Researchers find clues to the normal function of prion proteins

All mammals produce a version of the prion protein, but scientists don't know what it normally does. In an altered form, the prion protein becomes an infectious agent that causes "mad cow disease" and its counterparts in other animals, including humans. Researchers now suspect the normal prion protein plays a role in the transport or regulation of copper in the body's tissues.

"We all have the prion protein in us, but no one knows exactly what its usual function is. In very rare instances it undergoes a change in conformation, and then it causes disease," said Glenn Millhauser, a professor of chemistry and biochemistry at the University of California, Santa Cruz.

Millhauser's group is working to understand both the normal and disease-causing forms of the prion protein.

"The prion protein is the only infectious protein that causes disease in vertebrates. Every time you look at it, you see something surprising," Millhauser said.

Proteins, which are linear chains of smaller molecules called amino acids, fold into complex three-dimensional shapes to carry out their functions. The prion protein sometimes folds into the wrong shape. Misfolded copies of the protein then act as templates for normal prion proteins to refold incorrectly. These misfolded proteins build up in the brain, causing memory loss, lack of coordination, dementia, and eventually death. The human prion disease is called Creutzfeldt-Jakob disease, a variant of which can be acquired by eating beef from a cow with bovine spongiform encephalopathy (mad cow disease).

Although it is still a mystery what the protein normally does, scientists are getting closer to the answer. To discover a protein's function, researchers usually create a mutation in the corresponding gene and observe what goes wrong in lab animals. But animals without a functional prion protein don't have severe medical problems.

Scientists got their first clue when they discovered that the prion protein binds copper, a mineral essential to living systems in small amounts but toxic at high concentrations. Copper has many functions, including helping the body absorb iron and aiding in nerve and brain function. In humans, too little copper can cause anemia and depression; too much can result in headaches, kidney damage, and psychological problems. Animals without functional prion proteins experience tissue damage that researchers believe is linked to a copper imbalance, but the effects are minimal over the life span of most laboratory animals.

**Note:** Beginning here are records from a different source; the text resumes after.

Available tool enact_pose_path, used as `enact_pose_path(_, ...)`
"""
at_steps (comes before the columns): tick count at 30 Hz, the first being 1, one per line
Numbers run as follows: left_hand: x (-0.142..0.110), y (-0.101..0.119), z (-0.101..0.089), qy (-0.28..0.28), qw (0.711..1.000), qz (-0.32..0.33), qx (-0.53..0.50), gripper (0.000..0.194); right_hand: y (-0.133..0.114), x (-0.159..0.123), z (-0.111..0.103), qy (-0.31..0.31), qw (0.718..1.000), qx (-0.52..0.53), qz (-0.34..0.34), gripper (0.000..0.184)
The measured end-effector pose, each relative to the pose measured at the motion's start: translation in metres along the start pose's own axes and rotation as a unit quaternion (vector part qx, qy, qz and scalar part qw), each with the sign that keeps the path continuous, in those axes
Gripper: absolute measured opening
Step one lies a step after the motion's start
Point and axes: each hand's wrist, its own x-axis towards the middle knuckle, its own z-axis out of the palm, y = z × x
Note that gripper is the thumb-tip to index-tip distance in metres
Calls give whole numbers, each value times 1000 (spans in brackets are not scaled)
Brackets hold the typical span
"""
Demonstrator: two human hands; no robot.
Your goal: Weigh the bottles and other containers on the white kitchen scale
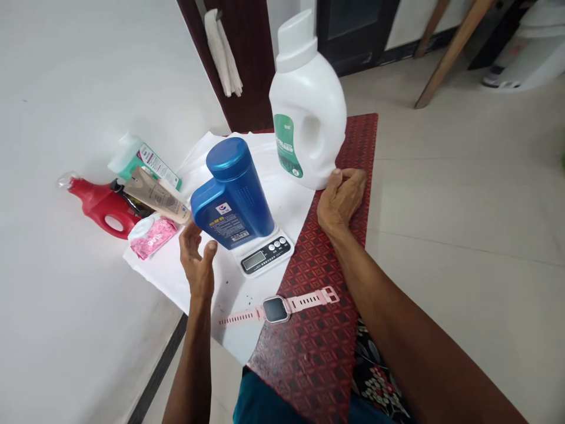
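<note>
A blue bottle (238, 200) with a round cap stands on a white kitchen scale (267, 254). My left hand (194, 256) is beside the bottle's lower left side, thumb and fingers apart; whether the fingertips touch it is hard to tell. A large white detergent jug (324, 100) with a green label stands farther back on the table. Against its lower right edge rests my right hand (342, 197), fingers curled in and no object visible in them. A smartwatch (276, 309) with a pink strap lies face up, stretched out in front of the scale.
At the left lie a red bottle (103, 203), a green-and-clear bottle (152, 162), a beige tube (156, 194) and a pink packet (154, 237). White cloth (176, 282) covers part of the red patterned table (309, 347). A wall borders the left; a wooden leg (450, 56) stands back right.
</note>
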Motion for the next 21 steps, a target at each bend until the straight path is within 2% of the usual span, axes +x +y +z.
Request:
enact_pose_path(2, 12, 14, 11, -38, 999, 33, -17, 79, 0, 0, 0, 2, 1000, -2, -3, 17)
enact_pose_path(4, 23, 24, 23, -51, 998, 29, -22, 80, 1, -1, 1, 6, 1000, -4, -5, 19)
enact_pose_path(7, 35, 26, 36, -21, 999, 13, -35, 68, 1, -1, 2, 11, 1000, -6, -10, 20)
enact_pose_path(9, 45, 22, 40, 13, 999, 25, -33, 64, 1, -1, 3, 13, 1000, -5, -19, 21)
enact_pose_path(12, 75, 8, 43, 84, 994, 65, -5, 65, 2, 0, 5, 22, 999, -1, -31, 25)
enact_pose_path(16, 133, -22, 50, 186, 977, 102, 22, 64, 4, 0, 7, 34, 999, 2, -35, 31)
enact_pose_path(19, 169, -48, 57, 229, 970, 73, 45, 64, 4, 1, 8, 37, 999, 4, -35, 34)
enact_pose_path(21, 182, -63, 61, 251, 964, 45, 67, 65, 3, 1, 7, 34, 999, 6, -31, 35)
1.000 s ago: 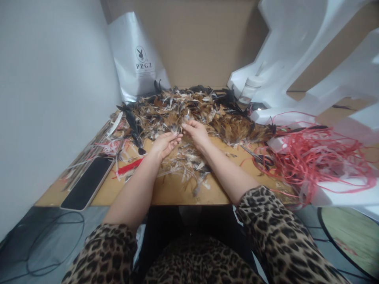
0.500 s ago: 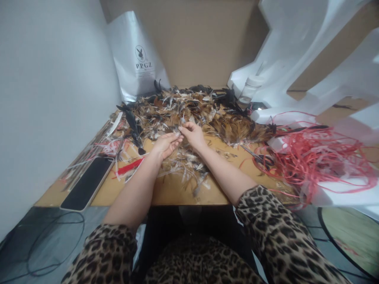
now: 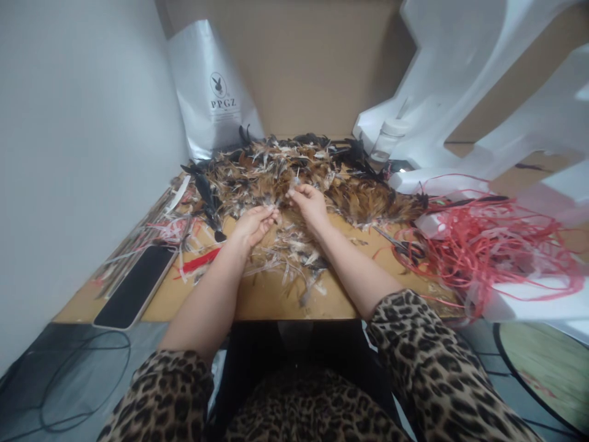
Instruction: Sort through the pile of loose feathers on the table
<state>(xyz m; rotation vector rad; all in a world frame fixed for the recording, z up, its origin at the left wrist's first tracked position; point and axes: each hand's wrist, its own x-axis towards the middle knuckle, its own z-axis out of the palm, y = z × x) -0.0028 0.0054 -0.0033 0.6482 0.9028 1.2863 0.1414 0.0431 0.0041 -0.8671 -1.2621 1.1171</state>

Millhauser has been working with colleagues at the Albert Einstein College of Medicine, the Medical College of Wisconsin, UC Davis, and UC San Francisco to understand how the prion protein interacts with copper ions. Their research has revealed tantalizing new clues to the possible function of normal prion proteins and the factors involved in misfolding. The group's latest results were published in a March 2002 issue of the journal Biochemistry.

"Exploring copper regulation could lead to a new level of understanding of how these prion diseases develop and how they cause degeneration of the nervous system," Millhauser said.

The prion protein binds copper in a domain that contains a series of eight amino acids repeated four or more times. Other researchers had shown that each "octarepeat" binds one copper ion. Millhauser's group found that only five amino acids out of the eight are necessary for copper binding.

Working with UCSC chemist William Scott, Millhauser also determined the three-dimensional structure of this short sequence bound to copper using a technique called x-ray crystallography. He found that the copper binds to the backbone of the protein in two places and to an amino acid side chain.

The group confirmed their results with electron paramagnetic resonance (EPR), a technique that measures copper's absorption of microwaves while in a strong magnetic field. The absorption strength indicates which atoms are bound to the copper. The EPR experiments showed that the binding observed in the x-ray crystallography is the same when the amino acid sequence is dissolved, as it would be in a cell, and when the amino acids are part of the whole protein.

Metal binding to a protein backbone is extremely sensitive to changes in acidity. If the prion protein's environment becomes acidic, the protein will release copper bound to it. Thus, the prion protein may be part of a system to transport copper in and out of cells using differences in acidity.

Alternatively, the prion protein could sense the copper concentration outside cells and send a signal to a separate transport system. The amino acid glutamine is part of the repeat sequence in all prion proteins, but it is not involved in copper binding. Millhauser thinks the glutamine might send a signal to the cell when the protein binds copper, perhaps by binding to glutamines in other prion proteins.

He also believes the glutamine could be important in the misfolding of prion proteins. If glutamines from different prion proteins do bind, then other parts of the protein can come into contact. If one of the proteins is misfolded, it could act as a template for the other protein to become misfolded. Millhauser and Scott are now using x-ray crystallography to examine copper binding to the entire protein and are performing experiments to better understand the misfolding process.